— Великолепный анализ, Валье, — кивнул Юлиан. — И что?
— И эта страна мнит, что способна указать свет миру? На неё — де направлен таинственный перст Божий — указать дорогу миру?
Нальянов расхохотался, но ничего не ответил брату.
Через минуту поднялся.
— Ты куда-то собрался? — Валериан повернулся к Юлиану.
— Да, я на пару часов. Договорился о встрече.
Люди не смогли даже выдумать восьмого смертного греха.
Теофиль Готье
В ночном небе серебристый диск луны отдавал по краям бледно-золотистой желтизной. Юлиан шёл медленно, иногда оглядывался, хоть знал дорогу. У собора остановился. На паперти сидел нищий, раскачивающий головой и бормочущий, что Антихрист уже народился. Нальянов что-то бросил ему в чашку, вздохнул и прошёл в притвор. Человек в чёрном подряснике ждал его, Нальянов отметил мягкий овал лица и глаза Агафангела, сильно увеличенные стёклами круглых очков в тонкой оправе. Монах подошёл к аналою с крестом и Евангелием. Нальянов стал рядом и, отвернувшись, тяжело озирал лик Христа. Долго молчал. Агафангел не торопил, отчего-то временами тревожно вглядываясь в мрачное лицо Нальянова. Агафангела снова поразили глаза исповедника — смарагдовые, тяжёлые, умные.

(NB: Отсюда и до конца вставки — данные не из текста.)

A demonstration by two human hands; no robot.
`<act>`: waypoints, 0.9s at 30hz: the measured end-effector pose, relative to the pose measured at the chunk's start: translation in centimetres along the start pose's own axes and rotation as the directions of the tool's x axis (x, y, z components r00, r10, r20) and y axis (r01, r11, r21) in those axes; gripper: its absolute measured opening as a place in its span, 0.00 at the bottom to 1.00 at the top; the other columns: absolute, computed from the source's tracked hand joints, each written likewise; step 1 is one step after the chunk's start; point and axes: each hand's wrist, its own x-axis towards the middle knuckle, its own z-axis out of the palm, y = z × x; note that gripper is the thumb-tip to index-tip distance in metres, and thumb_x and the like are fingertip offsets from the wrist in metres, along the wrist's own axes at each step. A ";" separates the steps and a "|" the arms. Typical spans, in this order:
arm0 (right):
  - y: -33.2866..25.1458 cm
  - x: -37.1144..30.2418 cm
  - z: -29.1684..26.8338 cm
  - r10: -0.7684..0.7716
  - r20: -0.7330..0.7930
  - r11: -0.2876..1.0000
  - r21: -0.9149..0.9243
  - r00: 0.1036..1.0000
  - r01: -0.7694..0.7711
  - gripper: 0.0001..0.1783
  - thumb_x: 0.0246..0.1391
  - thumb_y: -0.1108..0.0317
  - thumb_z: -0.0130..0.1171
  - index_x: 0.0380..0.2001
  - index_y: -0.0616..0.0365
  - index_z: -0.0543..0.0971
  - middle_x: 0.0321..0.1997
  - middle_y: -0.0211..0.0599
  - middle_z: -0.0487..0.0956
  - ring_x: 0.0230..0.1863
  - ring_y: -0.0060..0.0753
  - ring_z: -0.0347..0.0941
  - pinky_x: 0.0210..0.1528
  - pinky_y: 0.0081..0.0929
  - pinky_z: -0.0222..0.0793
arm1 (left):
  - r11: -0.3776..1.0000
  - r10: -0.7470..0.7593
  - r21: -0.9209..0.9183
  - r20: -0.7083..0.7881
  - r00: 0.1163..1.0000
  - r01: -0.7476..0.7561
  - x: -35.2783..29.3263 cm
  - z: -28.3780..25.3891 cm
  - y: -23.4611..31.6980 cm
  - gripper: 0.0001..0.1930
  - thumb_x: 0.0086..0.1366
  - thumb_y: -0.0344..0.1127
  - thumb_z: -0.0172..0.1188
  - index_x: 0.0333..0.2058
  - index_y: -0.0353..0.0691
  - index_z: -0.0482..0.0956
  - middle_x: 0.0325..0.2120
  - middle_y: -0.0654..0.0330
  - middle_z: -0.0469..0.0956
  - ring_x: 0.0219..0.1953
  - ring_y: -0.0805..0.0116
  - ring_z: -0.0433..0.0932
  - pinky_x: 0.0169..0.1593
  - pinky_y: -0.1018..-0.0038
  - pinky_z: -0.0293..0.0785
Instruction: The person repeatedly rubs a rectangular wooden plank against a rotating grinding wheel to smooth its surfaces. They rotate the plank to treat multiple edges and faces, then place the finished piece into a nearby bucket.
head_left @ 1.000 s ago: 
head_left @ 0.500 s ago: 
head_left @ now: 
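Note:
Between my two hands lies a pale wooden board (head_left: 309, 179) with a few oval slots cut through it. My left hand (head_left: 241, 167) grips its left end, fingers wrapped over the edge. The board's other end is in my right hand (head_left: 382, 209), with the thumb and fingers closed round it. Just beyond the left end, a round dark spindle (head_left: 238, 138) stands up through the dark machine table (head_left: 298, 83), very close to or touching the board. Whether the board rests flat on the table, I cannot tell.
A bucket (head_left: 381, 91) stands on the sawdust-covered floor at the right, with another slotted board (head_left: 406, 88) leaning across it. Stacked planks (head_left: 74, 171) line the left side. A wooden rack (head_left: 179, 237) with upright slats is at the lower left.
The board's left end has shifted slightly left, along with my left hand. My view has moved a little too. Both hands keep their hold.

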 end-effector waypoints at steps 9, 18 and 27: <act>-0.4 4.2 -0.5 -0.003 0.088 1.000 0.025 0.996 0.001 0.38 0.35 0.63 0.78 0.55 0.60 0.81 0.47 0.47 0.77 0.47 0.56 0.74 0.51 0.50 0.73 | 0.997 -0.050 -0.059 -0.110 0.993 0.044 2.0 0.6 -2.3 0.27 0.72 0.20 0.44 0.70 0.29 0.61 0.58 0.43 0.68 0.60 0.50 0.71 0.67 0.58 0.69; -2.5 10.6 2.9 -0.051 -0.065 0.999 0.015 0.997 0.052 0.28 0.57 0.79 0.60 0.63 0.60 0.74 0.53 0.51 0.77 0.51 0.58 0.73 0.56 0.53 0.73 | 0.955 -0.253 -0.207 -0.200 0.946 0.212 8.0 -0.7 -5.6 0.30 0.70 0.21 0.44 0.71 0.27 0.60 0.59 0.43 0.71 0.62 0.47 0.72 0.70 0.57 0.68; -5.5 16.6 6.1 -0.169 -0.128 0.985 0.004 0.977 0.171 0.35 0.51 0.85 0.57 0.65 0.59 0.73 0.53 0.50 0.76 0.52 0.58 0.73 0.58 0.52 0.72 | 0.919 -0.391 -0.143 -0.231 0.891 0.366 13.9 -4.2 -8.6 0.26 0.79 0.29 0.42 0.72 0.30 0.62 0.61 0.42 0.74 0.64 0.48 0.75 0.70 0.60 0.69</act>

Юлиан начал рассказывать, поразившись, как услужлива память. А ведь все эти годы он так хотел забыть. Но нет, события былого отпечатались в нем, как в известняке — отпечаток древней раковины диковинного трилобита.
…Это было пятнадцать лет назад. В тот вечер его брат неожиданно вернулся от их тётки, Лидии Чалокаевой, из Павловска, на день раньше. Совсем ещё отрок в свои тринадцать, Валериан поразил тогда Юлиана запавшими глазами и почти чахоточным румянцем. Встревожился и отец, был вызван доктор, и опасения сбылись: к утру мальчик метался в жару. Мать была в Петергофе, и не приехала, написав, что приболела. Юлиан стирал пот, струившийся по вискам брата, поил его мутными снадобьями, и порой в ночи ловил непонятные своей путаной горестью стенания больного в горячечном бреду. Именно из них он понял, что с братом в чалокаевском имении что-то произошло, Валериан был точно запуган домовым, просил о пощаде, порой просто плакал во сне.
Через пару недель недуг отступил, Юлиан, дежуривший у постели брата ночами, валился с ног от усталости. Отец сам предложил ему провести выходные в имении сестры, Валериан смотрел на него огромными испуганными глазами, просил не бросать его, но отец приказал Юлиану ехать.
…Он приехал после Пасхи, в том году — майской. В доме была только компаньонка тётки, её приживалка Нина Соловкина, бывшая Чалокаевой родней по мужу. Юлиану она не нравилась, совсем ещё юный, в свои пятнадцать он видел многое, не подмечаемое другими, и в Нине его раздражали манерничанье, раболепие перед тёткой, вечная льстивость. Девица лет тридцати была даже красива, но отталкивали болезненная полнота груди и огромных широких бёдер. Она, странно поводя глазами, спросила, вызвать ли кухарку, что барин будет на обед и ужин? Юлиан обронил, что ему всё равно, он приехал только на выходные, что есть, то пусть и подадут, и ушёл к себе. Немного читал, спал, вечером вышел прогуляться. Вернувшись, был рад поданному ужину, ломтям сочного мяса и пряной ароматной медовухе. Нина пододвигала ему лучшие куски, но её томный, чего-то ищущий взгляд был неприятен.